It made him a representative figure in the San Francisco arts scene from the postwar renaissance through the next four decades, even while seeming to frolic forever outside the trends and categories of his day.
Recently, there have been at least three reasons to think about Broughton's films. One is the release of The Films of James Broughton ($59.95) on DVD by Facets. While not quite complete, the three-DVD set is a pretty thorough overview of his film work, which was as central to the formation of a West Coast avant-garde as it was inherently and persistently individual.
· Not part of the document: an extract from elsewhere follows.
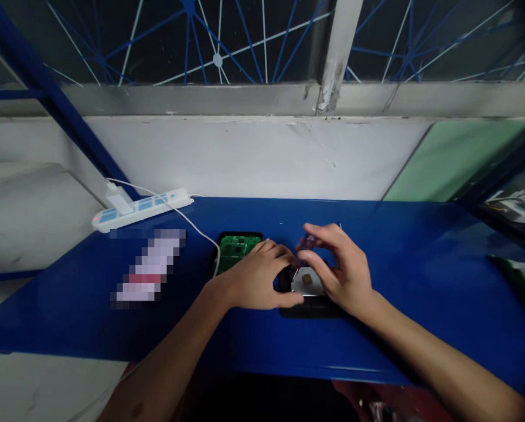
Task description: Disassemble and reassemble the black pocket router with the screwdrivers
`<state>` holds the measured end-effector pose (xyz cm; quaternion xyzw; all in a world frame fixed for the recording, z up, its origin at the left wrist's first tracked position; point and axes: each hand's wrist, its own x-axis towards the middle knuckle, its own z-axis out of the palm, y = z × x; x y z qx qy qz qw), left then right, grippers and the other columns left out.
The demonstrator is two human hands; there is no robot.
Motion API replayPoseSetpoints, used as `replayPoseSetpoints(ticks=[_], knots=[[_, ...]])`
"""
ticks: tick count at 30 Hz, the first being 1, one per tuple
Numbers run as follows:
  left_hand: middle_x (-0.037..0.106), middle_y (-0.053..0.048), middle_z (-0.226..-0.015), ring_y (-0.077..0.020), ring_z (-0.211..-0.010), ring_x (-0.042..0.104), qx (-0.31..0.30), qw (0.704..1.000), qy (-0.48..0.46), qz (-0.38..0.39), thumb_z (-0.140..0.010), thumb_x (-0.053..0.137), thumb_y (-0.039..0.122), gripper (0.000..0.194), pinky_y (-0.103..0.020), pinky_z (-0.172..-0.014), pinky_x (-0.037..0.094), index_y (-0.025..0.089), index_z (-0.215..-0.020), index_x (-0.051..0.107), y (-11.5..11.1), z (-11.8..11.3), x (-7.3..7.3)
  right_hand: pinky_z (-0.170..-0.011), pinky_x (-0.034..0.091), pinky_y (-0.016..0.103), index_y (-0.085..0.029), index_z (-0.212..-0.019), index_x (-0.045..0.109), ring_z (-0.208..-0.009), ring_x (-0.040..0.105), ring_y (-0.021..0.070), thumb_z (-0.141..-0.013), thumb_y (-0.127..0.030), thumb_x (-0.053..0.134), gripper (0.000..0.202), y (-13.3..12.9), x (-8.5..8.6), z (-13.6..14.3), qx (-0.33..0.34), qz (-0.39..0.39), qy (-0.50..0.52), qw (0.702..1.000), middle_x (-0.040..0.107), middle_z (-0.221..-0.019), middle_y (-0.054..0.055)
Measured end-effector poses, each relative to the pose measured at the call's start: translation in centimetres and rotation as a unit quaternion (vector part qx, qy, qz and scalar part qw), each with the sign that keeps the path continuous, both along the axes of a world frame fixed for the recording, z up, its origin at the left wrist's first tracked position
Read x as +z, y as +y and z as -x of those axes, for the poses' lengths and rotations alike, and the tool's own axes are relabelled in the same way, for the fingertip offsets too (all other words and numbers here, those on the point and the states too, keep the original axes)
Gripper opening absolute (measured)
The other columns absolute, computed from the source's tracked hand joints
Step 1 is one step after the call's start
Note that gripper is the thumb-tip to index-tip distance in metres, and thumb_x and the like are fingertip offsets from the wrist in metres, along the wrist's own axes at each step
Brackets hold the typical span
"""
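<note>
My right hand (344,266) is closed round the dark, translucent handle of a screwdriver (307,243), its thin shaft pointing down at a black device (313,306). On that device lies a silvery plate with a small tan square (307,279). My left hand (262,278) rests against the device's left side, thumb on its near edge and fingers spread along the far side; its fingertips are partly hidden near the tool. Left of the device, partly under my left hand, sits a green circuit board (236,249) in a black housing.
A white power strip (143,209) with a plugged-in adapter lies at the back left, its thin cable running toward the circuit board. A blurred-out flat object (150,266) is on the blue table (403,258). Dark green and white material touches the right edge.
</note>
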<state>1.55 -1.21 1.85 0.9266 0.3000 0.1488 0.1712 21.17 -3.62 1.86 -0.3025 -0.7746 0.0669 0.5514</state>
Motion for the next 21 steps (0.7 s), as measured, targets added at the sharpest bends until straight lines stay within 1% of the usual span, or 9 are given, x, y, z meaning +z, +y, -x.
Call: replayPoseSetpoints(ticks=[2,4,6,9,12,14,17,19,21], knots=[[0.06,-0.008,-0.122,-0.0357,-0.124,0.049,-0.007,1.0,0.01,0.016,-0.068,0.08,0.062,0.071,-0.059,-0.115,0.025,0.026,-0.125,0.055,-0.1,0.1,0.0,-0.073,0.056,0.035,-0.027,-0.126,0.059,-0.082,0.062,0.0169,-0.088,-0.019,0.072,0.041,0.1,0.2,0.0,-0.007,-0.019,-0.008,1.0,0.062,-0.09,0.002],[0.058,-0.009,-0.124,-0.038,-0.128,0.046,-0.007,1.0,0.019,0.016,-0.06,0.082,0.069,0.084,-0.06,-0.116,0.022,0.026,-0.126,0.054,-0.2,0.1,-0.1,-0.075,0.057,0.037,-0.026,-0.123,0.06,-0.085,0.061,0.0186,-0.089,-0.024,0.069,0.035,0.1,0.3,-0.1,-0.006,-0.013,-0.016,1.0,0.062,-0.092,0.004],[0.056,-0.011,-0.124,-0.0386,-0.124,0.047,-0.003,1.0,0.02,0.013,-0.057,0.084,0.069,0.087,-0.06,-0.112,0.029,0.024,-0.125,0.053,-0.2,0.1,-0.3,-0.08,0.058,0.041,-0.025,-0.13,0.056,-0.095,0.063,0.0206,-0.096,-0.025,0.058,0.034,0.0,0.3,-0.1,0.006,0.021,-0.018,1.0,0.062,-0.106,0.008],[0.056,-0.011,-0.125,-0.0361,-0.115,0.051,-0.005,1.0,0.014,0.015,-0.059,0.085,0.064,0.085,-0.056,-0.104,0.039,0.024,-0.126,0.051,-0.2,0.0,-0.6,-0.09,0.057,0.046,-0.026,-0.144,0.044,-0.111,0.064,0.0224,-0.1,-0.02,0.042,0.044,-0.3,0.2,-0.1,0.032,0.072,-0.016,0.997,0.056,-0.133,0.011],[0.055,-0.012,-0.128,-0.0368,-0.117,0.05,-0.002,1.0,0.019,0.015,-0.06,0.086,0.057,0.083,-0.057,-0.104,0.038,0.023,-0.127,0.051,-0.3,-0.2,-0.7,-0.096,0.056,0.045,-0.026,-0.15,0.036,-0.117,0.063,0.022,-0.099,-0.014,0.041,0.052,-0.6,0.1,0.1,0.043,0.07,-0.023,0.996,0.054,-0.142,0.012],[0.054,-0.014,-0.13,-0.0393,-0.121,0.048,-0.001,1.0,0.022,0.012,-0.061,0.086,0.055,0.083,-0.059,-0.105,0.037,0.021,-0.127,0.05,-0.5,-0.4,-0.6,-0.095,0.056,0.041,-0.026,-0.151,0.035,-0.115,0.064,0.0207,-0.098,-0.01,0.045,0.056,-0.7,0.2,0.3,0.037,0.05,-0.032,0.998,0.059,-0.135,0.012],[0.052,-0.015,-0.134,-0.0399,-0.124,0.047,0.0,1.0,0.026,0.017,-0.062,0.086,0.052,0.084,-0.059,-0.107,0.037,0.021,-0.131,0.049,-0.8,-0.7,-0.4,-0.085,0.058,0.036,-0.027,-0.148,0.041,-0.097,0.065,0.0179,-0.095,-0.01,0.055,0.057,-0.6,0.3,0.5,0.014,0.015,-0.034,0.999,0.066,-0.108,0.007],[0.052,-0.015,-0.134,-0.0395,-0.123,0.048,0.006,0.999,0.034,0.022,-0.062,0.086,0.05,0.082,-0.059,-0.107,0.038,0.022,-0.13,0.05,-1.0,-0.9,-0.2,-0.075,0.058,0.034,-0.027,-0.141,0.048,-0.084,0.062,0.0168,-0.092,-0.015,0.064,0.053,-0.4,0.2,0.5,-0.003,-0.006,-0.033,0.999,0.063,-0.094,0.004],[0.053,-0.014,-0.131,-0.0395,-0.121,0.049,0.009,0.999,0.039,0.018,-0.063,0.085,0.05,0.078,-0.059,-0.105,0.039,0.022,-0.127,0.052,-1.1,-1.0,-0.2,-0.071,0.057,0.035,-0.027,-0.135,0.054,-0.081,0.059,0.0173,-0.089,-0.021,0.07,0.048,-0.3,0.2,0.3,-0.02,-0.018,-0.035,0.999,0.058,-0.088,0.003]])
Another reason is the April 2005 passing of Kermit Sheets. A gifted literary and theater artist in the Bay Area for many years, Sheets was a conscientious objector during World War II who afterward joined fellow COs in forming a San Francisco theater company, the Interplayers. In these years he was Broughton's companion and collaborator on many early projects, including all the films that make up the first period of the latter's always poetical filmmaking, four of which (out of a total of six, counting The Potted Psalm) are included in the Facets collection, beginning with Mother's Day (1948) and culminating with The Pleasure Garden (1953).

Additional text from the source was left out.